» **Problem requirements**
Once you reach the line containing "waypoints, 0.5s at" in the data below, restate each line word for word up to and including the one containing "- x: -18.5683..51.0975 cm".

» **Stored entries**
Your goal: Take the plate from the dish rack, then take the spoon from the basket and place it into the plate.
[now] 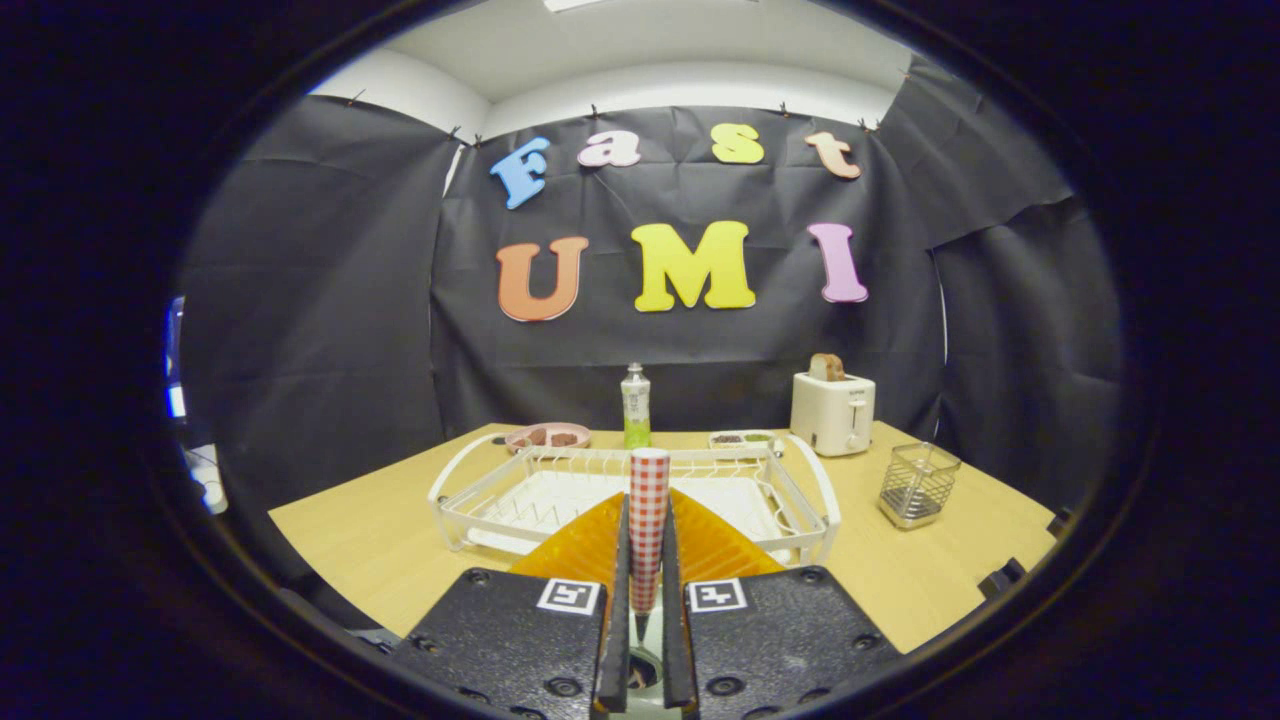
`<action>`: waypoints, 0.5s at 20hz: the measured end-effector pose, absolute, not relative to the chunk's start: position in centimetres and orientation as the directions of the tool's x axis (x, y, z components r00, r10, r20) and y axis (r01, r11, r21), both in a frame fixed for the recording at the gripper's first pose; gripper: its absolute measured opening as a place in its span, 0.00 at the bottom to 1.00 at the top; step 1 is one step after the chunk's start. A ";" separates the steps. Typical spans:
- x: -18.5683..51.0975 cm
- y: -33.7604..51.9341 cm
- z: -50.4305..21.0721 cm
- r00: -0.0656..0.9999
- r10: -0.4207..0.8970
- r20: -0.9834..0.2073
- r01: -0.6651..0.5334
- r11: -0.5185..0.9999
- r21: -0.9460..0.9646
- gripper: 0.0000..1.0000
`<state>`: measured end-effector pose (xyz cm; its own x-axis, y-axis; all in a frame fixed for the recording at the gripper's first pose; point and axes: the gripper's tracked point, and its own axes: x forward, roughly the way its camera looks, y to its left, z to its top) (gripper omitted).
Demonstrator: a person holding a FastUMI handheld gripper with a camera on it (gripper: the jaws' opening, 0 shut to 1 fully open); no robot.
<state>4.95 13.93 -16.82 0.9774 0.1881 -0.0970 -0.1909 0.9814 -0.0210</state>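
The claw (647, 640) was pinching a spoon (649, 520) with a red and white checked handle. Both fingers (616, 600) pressed on the handle from the left and right, and the handle stood up straight between them. The bowl end of the spoon sat low down between the fingers and was hard to see. Under the claw lay an orange plate (570, 548), with its edges showing on the left and right of the fingers. The plate sat on the near part of the wooden table (370, 540), touching or just in front of the white dish rack (815, 490); which of the two could not be told. The wire basket (917, 485) stood on the table to the right of the rack, a bit apart from it. Farther back stood a green and white bottle (635, 405) in the middle, a pink dish (547, 437) with food to its left, a small tray (742, 439) to its right, and a white toaster (833, 412) with a slice of bread (826, 367) sticking out of it.
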 end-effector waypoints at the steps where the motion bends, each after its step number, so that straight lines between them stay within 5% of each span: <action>1: 5.1 13.9 -17.3 0.981 0.172 -0.093 -0.176 0.984 -0.032 0.19; 10: 4.5 12.4 -18.1 0.983 0.158 -0.090 -0.165 0.983 -0.081 0.23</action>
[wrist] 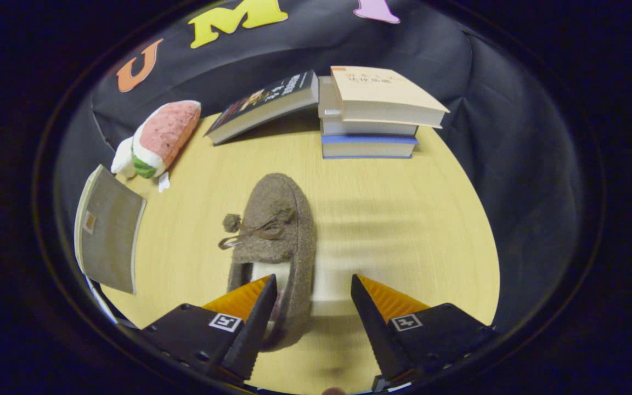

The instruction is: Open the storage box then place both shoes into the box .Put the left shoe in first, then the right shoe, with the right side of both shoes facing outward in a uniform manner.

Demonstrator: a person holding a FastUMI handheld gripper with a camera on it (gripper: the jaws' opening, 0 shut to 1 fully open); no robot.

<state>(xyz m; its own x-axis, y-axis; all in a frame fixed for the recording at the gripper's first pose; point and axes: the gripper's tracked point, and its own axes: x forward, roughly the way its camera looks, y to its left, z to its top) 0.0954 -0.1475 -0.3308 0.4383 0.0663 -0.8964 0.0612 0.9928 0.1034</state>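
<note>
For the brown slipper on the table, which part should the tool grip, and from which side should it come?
Grip the heel-side rim of the brown slipper, probably best from above. It lies flat on the table with its toe pointing away, toward the books, and its opening faces up, so one finger can go inside and one outside the wall. The tool is open; one finger is already over the opening.

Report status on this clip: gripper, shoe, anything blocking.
Gripper open, fingers straddling the heel end of the brown shoe, one finger over its opening. Shoe flat on table, not gripped. Nothing blocking; books well beyond.
</note>
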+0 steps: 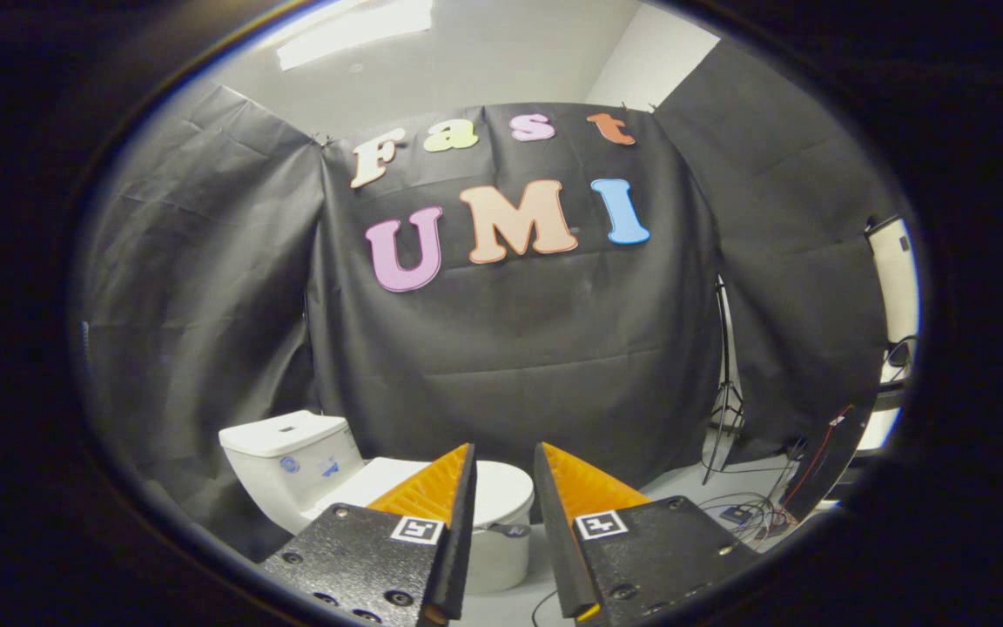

» **Written solution**
`<action>`: waypoints, 0.5s at 20hz: the measured end-effector pose, absolute, not relative to the chunk's start: position in centimetres and orientation as the directions of the tool's x axis (x, y, z components r00, r10, r20) and y axis (r01, r11, r21), both in a frame fixed for the recording at the gripper's first pose; gripper: its absolute measured opening as a place in its span, 0.00 at the bottom to 1.00 at the top; step 1 is one step after the chunk's start. A ";" separates the steps. Typical spans:
- x: -18.5683..51.0975 cm

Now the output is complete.